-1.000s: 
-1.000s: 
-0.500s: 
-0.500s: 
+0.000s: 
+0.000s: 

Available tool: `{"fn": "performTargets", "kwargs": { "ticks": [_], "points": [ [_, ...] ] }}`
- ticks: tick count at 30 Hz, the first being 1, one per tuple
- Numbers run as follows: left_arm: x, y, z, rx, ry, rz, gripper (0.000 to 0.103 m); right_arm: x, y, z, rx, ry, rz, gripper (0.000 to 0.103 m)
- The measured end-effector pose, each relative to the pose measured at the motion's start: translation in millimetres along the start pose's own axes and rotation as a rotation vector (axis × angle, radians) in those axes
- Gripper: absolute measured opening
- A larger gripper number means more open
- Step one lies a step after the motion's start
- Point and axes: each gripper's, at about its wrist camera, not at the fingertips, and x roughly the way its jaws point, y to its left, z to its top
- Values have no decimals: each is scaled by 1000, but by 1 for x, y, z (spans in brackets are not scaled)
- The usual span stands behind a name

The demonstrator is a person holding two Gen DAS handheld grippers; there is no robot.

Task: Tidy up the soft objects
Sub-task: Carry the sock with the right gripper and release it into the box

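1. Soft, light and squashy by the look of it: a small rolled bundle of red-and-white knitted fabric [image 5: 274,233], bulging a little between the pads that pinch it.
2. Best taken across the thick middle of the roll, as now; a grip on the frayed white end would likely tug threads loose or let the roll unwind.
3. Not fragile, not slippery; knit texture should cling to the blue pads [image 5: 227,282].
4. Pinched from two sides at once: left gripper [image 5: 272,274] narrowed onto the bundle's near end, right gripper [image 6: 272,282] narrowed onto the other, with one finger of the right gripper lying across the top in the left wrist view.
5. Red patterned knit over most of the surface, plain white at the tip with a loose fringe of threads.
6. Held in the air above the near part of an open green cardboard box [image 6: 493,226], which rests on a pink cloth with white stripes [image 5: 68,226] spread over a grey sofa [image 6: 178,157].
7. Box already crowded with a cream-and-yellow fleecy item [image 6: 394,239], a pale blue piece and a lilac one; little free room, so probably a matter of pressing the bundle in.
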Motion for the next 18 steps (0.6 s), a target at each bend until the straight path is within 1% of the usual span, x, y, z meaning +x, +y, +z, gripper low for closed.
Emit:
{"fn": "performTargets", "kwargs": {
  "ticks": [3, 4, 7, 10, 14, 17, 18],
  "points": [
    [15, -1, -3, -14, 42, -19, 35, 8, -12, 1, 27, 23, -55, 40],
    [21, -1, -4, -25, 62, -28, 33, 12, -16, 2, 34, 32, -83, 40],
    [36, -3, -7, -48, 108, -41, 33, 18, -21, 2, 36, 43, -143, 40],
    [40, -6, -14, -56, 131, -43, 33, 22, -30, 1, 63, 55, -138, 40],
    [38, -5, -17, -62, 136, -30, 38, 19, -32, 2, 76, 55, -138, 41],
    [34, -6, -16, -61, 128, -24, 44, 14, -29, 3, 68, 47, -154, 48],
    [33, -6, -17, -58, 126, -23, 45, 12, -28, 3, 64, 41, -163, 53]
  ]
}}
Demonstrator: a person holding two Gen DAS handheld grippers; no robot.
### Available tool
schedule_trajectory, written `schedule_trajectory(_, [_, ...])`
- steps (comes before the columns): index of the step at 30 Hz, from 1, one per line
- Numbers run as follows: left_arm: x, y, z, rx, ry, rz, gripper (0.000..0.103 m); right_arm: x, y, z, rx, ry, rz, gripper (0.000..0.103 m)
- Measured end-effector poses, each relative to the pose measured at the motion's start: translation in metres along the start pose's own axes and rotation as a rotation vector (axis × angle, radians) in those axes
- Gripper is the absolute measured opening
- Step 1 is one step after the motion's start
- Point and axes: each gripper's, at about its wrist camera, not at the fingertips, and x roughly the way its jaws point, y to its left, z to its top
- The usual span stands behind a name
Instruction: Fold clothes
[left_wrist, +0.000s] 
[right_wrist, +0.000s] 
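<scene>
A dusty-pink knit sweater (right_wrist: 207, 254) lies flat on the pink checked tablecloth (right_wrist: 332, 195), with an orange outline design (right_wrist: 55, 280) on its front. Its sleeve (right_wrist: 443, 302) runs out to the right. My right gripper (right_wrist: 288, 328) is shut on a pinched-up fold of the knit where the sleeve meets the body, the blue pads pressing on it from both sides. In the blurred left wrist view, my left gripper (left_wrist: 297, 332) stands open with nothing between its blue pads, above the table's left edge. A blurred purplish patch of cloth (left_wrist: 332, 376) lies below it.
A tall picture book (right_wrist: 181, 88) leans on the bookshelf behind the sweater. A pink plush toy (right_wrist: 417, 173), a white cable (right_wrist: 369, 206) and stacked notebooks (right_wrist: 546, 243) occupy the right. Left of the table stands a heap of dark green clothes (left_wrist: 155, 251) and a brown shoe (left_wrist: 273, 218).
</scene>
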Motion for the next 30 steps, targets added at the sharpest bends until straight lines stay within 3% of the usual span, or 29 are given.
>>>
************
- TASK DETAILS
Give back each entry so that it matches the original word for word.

- WRITTEN RESPONSE
-1.000s: 
-1.000s: 
-0.500s: 
-0.500s: 
+0.000s: 
+0.000s: 

Available tool: `{"fn": "performTargets", "kwargs": { "ticks": [_], "points": [ [_, ...] ] }}`
- ticks: tick count at 30 Hz, the first being 1, one per tuple
- Numbers run as follows: left_arm: x, y, z, rx, ry, rz, gripper (0.000 to 0.103 m); right_arm: x, y, z, rx, ry, rz, gripper (0.000 to 0.103 m)
- The measured end-effector pose, each relative to the pose measured at the motion's start: translation in millimetres along the start pose's own axes and rotation as a rotation vector (axis × angle, radians) in those axes
- Gripper: absolute measured opening
- A larger gripper number means more open
- Step one lies a step after the motion's start
- Point and axes: each gripper's, at about its wrist camera, not at the fingertips, and x roughly the way its jaws point, y to its left, z to its top
- Values have no decimals: each is scaled by 1000, but by 1 for x, y, z (spans in brackets are not scaled)
- The usual span stands behind a name

The demonstrator is a person holding two Gen DAS handheld grippers; there is no robot.

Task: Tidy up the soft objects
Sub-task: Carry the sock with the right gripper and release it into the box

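1. Soft, light and squashy by the look of it: a small rolled bundle of red-and-white knitted fabric [image 5: 274,233], bulging a little between the pads that pinch it.
2. Best taken across the thick middle of the roll, as now; a grip on the frayed white end would likely tug threads loose or let the roll unwind.
3. Not fragile, not slippery; knit texture should cling to the blue pads [image 5: 227,282].
4. Pinched from two sides at once: left gripper [image 5: 272,274] narrowed onto the bundle's near end, right gripper [image 6: 272,282] narrowed onto the other, with one finger of the right gripper lying across the top in the left wrist view.
5. Red patterned knit over most of the surface, plain white at the tip with a loose fringe of threads.
6. Held in the air above the near part of an open green cardboard box [image 6: 493,226], which rests on a pink cloth with white stripes [image 5: 68,226] spread over a grey sofa [image 6: 178,157].
7. Box already crowded with a cream-and-yellow fleecy item [image 6: 394,239], a pale blue piece and a lilac one; little free room, so probably a matter of pressing the bundle in.
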Motion for the next 18 steps (0.6 s), a target at each bend until the straight path is within 1% of the usual span, x, y, z meaning +x, +y, +z, gripper low for closed.
Emit:
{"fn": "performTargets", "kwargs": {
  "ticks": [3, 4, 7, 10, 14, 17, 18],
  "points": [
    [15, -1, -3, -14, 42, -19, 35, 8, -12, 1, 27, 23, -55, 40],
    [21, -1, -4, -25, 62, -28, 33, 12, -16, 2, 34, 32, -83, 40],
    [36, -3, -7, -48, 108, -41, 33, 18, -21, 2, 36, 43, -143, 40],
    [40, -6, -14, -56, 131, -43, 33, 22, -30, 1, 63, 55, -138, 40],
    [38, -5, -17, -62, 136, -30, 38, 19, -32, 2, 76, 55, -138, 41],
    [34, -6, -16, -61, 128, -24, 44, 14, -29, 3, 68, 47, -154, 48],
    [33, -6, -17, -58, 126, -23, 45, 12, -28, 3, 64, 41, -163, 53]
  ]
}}
Demonstrator: a person holding two Gen DAS handheld grippers; no robot.
### Available tool
schedule_trajectory, written `schedule_trajectory(_, [_, ...])`
- steps (comes before the columns): index of the step at 30 Hz, from 1, one per line
- Numbers run as follows: left_arm: x, y, z, rx, ry, rz, gripper (0.000..0.103 m); right_arm: x, y, z, rx, ry, rz, gripper (0.000..0.103 m)
- Measured end-effector poses, each relative to the pose measured at the motion's start: translation in metres along the start pose's own axes and rotation as a rotation vector (axis × angle, radians) in those axes
- Gripper is the absolute measured opening
- Step 1 is one step after the motion's start
- Point and axes: each gripper's, at about its wrist camera, not at the fingertips, and x roughly the way its jaws point, y to its left, z to its top
- The usual span stands behind a name
Instruction: Fold clothes
[left_wrist, +0.000s] 
[right_wrist, +0.000s] 
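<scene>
A dusty-pink knit sweater (right_wrist: 207, 254) lies flat on the pink checked tablecloth (right_wrist: 332, 195), with an orange outline design (right_wrist: 55, 280) on its front. Its sleeve (right_wrist: 443, 302) runs out to the right. My right gripper (right_wrist: 288, 328) is shut on a pinched-up fold of the knit where the sleeve meets the body, the blue pads pressing on it from both sides. In the blurred left wrist view, my left gripper (left_wrist: 297, 332) stands open with nothing between its blue pads, above the table's left edge. A blurred purplish patch of cloth (left_wrist: 332, 376) lies below it.
A tall picture book (right_wrist: 181, 88) leans on the bookshelf behind the sweater. A pink plush toy (right_wrist: 417, 173), a white cable (right_wrist: 369, 206) and stacked notebooks (right_wrist: 546, 243) occupy the right. Left of the table stands a heap of dark green clothes (left_wrist: 155, 251) and a brown shoe (left_wrist: 273, 218).
</scene>
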Motion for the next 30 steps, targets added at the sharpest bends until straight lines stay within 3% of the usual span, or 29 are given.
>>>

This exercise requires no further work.